Katy J Pearson Defines Success for Herself on Sound of the Morning
Photo by H. Hawkline
In her late teens, Gloucestershire-bred artist Katy J Pearson seemed to have it all. Ardyn, the pop duo she’d quietly formed with her co-vocalist brother Rob, had inked a coveted recording contract through Universal, who promptly flew the kids to Los Angeles for exotic songwriting sessions with top-tier tunesmiths like Semisonic’s Dan Wilson and Miike Snow’s Andrew Wyatt. To maintain momentum, Ardyn even moved to more bustling Bristol for new inspiration. Stardom seemed to be right around the corner. What could possibly go wrong?
Pretty much everything, sighs Pearson, who by 21 had lost it all and returned to Bristol alone, not knowing a single soul in town with whom she could commiserate. First, upon arriving from L.A., she’d been reprimanded by her hit-hungry label for not coming up with a suitably chart-friendly hit. The siblings’ experimental edge and unique familial harmonies that got them signed were apparently no longer enough, leading to a tacit company edict that any future scheduled collaborations were to be terminated, posthaste, if they detoured from pop parameters. “I was kind of pushed around by people that were older than me, and I felt like I had to give in to them,” recalls Pearson of the confidence-shattering experience, which ended in her begging to be dropped from the imprint. At the time, outsiders thought she was crazy for walking away from such an in-demand deal. “But now I think it’s all about really putting your foot down and saying no when something doesn’t feel right. It’s about staying true to yourself and the things that you believe in.” Ardyn was officially over before it began, and Rob—who had contracted glandular fever—moved back in with their folks. Alone in a strange new metropolis, his sister was a true innocent abroad. It took her a while to find her aesthetic footing.
But sure enough, two years ago, a wiser, reinvigorated Pearson, then 24, finally re-emerged with her first inventive solo album, the aptly dubbed Return, which swirled together folk-jangled acoustic guitar, synth-looped percussion and an unexpected vocal trill that felt almost Country & Western in tone. Her brother, upon his recovery, moved in with her in Bristol, and contributed guitar to her sessions, which produced the surprise smash “Take Back the Radio.” Ironically, the track clicked just as the pandemic lockdown shut down her scheduled introductory world tour. More bad luck. But the unflappable Pearson took it in stride, playing a handful of U.K. gigs and eventually making her first visit to America with a showcase at Austin’s South By Southwest festival earlier this year. Having settled comfortably into a now-booming Bristol music scene, and brimming with newfound courage, the vocalist has just returned again with an even more adventurous sophomore follow-up, Sound of the Morning, that’s positively bristling with cameos from all of her talented new friends.

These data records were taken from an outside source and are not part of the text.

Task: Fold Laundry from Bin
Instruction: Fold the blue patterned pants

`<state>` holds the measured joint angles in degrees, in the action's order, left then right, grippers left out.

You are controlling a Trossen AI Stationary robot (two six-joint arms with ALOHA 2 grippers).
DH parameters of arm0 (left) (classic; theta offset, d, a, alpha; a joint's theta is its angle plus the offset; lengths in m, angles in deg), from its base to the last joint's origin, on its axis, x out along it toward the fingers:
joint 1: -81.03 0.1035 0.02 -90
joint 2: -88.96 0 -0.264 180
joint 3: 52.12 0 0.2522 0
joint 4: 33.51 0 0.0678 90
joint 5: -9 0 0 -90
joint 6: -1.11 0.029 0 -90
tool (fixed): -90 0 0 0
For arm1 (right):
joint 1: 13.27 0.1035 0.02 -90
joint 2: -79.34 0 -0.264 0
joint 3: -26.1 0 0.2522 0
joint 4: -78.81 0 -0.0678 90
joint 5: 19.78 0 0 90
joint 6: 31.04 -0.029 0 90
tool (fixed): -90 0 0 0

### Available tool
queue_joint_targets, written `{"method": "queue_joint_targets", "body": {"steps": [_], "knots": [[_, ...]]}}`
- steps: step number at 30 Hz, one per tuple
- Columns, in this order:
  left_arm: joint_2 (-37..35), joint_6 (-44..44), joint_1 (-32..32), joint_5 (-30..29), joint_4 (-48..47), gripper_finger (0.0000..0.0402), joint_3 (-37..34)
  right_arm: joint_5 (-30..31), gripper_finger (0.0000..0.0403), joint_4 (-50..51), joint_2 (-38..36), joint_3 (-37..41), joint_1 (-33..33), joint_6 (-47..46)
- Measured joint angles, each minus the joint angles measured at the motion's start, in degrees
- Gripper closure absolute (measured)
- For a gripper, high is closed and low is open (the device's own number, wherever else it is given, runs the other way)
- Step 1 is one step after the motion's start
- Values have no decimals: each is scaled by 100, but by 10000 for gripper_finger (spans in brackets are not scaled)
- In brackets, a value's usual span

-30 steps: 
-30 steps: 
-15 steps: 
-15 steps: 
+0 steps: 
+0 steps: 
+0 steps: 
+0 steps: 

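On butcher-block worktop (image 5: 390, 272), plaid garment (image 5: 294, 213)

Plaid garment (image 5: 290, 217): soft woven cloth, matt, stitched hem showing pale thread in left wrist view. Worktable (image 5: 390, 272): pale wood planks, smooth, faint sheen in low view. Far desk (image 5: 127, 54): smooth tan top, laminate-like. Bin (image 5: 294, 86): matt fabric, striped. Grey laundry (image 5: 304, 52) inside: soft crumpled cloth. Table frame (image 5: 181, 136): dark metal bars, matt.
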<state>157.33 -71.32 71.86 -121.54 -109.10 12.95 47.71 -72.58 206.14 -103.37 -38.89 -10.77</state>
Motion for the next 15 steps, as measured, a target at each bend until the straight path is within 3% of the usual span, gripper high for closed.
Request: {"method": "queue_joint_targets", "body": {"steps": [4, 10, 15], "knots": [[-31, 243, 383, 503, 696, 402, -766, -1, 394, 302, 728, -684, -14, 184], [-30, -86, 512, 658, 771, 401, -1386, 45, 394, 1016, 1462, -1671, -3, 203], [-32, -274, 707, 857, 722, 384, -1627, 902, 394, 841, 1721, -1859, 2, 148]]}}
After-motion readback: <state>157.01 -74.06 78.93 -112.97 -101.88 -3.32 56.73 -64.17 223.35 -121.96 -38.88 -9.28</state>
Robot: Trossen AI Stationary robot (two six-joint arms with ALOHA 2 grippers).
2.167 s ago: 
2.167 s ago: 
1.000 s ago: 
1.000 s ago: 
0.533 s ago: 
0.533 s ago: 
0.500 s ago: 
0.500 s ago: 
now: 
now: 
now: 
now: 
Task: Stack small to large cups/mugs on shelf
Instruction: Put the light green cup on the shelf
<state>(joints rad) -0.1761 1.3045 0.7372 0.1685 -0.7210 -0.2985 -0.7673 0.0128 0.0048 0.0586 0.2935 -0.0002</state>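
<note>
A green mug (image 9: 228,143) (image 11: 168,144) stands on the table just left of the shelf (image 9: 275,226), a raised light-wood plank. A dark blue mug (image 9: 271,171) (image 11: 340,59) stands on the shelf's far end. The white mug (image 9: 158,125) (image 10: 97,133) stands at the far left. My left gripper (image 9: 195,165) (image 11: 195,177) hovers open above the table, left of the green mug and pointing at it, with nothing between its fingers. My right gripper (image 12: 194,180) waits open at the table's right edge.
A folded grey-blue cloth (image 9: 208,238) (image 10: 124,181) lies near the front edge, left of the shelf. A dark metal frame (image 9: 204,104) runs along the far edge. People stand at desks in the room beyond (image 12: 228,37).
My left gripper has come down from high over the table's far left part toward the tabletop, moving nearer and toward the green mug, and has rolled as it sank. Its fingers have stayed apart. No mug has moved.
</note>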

The five-minute “Take Back the Radio” revolved around scintillating keyboards, not Pearson’s signature guitar, along with her chirrupy, almost Disney-cheery trill. But Morning is all over the map, starting with the flute-embroidered title cut, wherein her voice approaches a crystalline Dolly Parton purity, and it closes on a lovably eccentric cover—“Willow’s Song” from 1973’s original creepfest The Wicker Man, which warned us about getting too chummy with the locals long before Midsommar. The soundtrack selection exemplifies Pearson’s lovable eccentricity, which is always playful, never precious or pretentious. She can easily hammer out toe-tapping ear-candy janglers like “Confession,” “Float” and “Talk Over Town,” which rely on her trusty acoustic. But she’s more at home pushing her parameters on the stark, neo-psychedelic “Howl,” the falsetto-fluttery “Riverbed,” her stark, skeletal exploration of old-school English folk, “The Hour,” and a quirk-pop duet with producer Dan Carey (who runs the posh overseas imprint Speedy Wunderground) called “Alligator.” Anything is possible now, sonically, now that she’s in the hip Heavenly Recordings stable, Pearson, now 26, believes. And that’s exactly the point.